# Problem details
Return only the lines running from the first line of the listing through the one with "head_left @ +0", unchanged.

The data Block Start

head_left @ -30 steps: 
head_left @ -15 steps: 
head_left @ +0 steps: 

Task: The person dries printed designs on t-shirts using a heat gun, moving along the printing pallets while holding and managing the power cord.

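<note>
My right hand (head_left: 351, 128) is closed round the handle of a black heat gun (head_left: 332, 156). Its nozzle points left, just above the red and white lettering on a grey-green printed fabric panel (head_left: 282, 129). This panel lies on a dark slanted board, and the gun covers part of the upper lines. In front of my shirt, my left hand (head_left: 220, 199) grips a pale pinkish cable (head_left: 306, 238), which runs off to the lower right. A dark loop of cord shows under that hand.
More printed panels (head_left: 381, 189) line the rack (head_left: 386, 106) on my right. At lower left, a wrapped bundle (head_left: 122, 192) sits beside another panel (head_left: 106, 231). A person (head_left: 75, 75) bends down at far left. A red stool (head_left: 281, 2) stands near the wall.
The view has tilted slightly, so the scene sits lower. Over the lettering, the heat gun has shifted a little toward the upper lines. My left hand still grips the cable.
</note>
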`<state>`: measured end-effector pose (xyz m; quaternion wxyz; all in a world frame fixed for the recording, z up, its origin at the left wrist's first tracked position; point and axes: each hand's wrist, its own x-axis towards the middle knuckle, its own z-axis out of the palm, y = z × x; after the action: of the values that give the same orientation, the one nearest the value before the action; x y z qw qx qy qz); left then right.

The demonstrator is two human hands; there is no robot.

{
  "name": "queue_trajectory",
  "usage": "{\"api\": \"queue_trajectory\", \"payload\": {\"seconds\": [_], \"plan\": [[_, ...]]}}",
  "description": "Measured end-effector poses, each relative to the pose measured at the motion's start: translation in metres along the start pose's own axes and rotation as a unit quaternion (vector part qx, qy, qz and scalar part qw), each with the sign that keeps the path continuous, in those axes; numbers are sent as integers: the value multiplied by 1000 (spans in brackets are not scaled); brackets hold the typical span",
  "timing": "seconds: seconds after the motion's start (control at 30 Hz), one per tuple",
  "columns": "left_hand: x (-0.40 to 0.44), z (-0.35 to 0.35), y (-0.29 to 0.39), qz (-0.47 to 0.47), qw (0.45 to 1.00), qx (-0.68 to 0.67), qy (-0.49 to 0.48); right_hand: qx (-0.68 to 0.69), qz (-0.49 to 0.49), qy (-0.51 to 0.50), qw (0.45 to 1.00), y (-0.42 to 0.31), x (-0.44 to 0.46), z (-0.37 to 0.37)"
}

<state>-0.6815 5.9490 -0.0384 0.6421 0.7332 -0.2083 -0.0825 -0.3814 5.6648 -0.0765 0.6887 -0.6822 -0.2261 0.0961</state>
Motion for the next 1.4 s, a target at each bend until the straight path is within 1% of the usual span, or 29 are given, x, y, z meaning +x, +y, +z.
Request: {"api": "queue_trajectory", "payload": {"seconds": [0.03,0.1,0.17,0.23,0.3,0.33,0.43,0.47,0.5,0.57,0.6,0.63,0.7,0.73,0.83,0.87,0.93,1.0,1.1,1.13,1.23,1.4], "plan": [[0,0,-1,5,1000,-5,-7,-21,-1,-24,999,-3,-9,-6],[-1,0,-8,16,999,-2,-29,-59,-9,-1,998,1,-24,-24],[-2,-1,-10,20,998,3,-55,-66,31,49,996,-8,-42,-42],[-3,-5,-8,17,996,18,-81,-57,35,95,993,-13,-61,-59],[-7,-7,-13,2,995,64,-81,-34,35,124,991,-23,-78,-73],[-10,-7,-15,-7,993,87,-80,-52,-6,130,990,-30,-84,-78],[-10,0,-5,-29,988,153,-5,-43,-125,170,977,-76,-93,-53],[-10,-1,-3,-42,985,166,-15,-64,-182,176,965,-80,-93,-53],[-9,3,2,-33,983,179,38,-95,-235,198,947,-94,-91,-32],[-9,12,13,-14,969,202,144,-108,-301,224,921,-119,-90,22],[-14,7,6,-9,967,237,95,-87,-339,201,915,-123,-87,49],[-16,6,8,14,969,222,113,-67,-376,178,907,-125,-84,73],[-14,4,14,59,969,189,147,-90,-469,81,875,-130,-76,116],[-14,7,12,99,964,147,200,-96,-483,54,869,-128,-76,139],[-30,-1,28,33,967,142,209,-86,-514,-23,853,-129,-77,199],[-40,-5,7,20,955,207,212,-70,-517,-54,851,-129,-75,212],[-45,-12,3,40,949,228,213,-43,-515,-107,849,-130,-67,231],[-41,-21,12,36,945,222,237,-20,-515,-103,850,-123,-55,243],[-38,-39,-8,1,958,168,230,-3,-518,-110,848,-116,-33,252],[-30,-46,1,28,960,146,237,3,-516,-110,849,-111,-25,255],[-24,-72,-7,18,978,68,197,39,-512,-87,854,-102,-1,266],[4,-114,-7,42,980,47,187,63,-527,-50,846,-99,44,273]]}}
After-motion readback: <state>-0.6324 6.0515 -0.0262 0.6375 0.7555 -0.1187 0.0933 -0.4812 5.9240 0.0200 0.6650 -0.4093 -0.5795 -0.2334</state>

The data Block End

# Solution
head_left @ -30 steps: 
head_left @ -15 steps: 
head_left @ +0 steps: 

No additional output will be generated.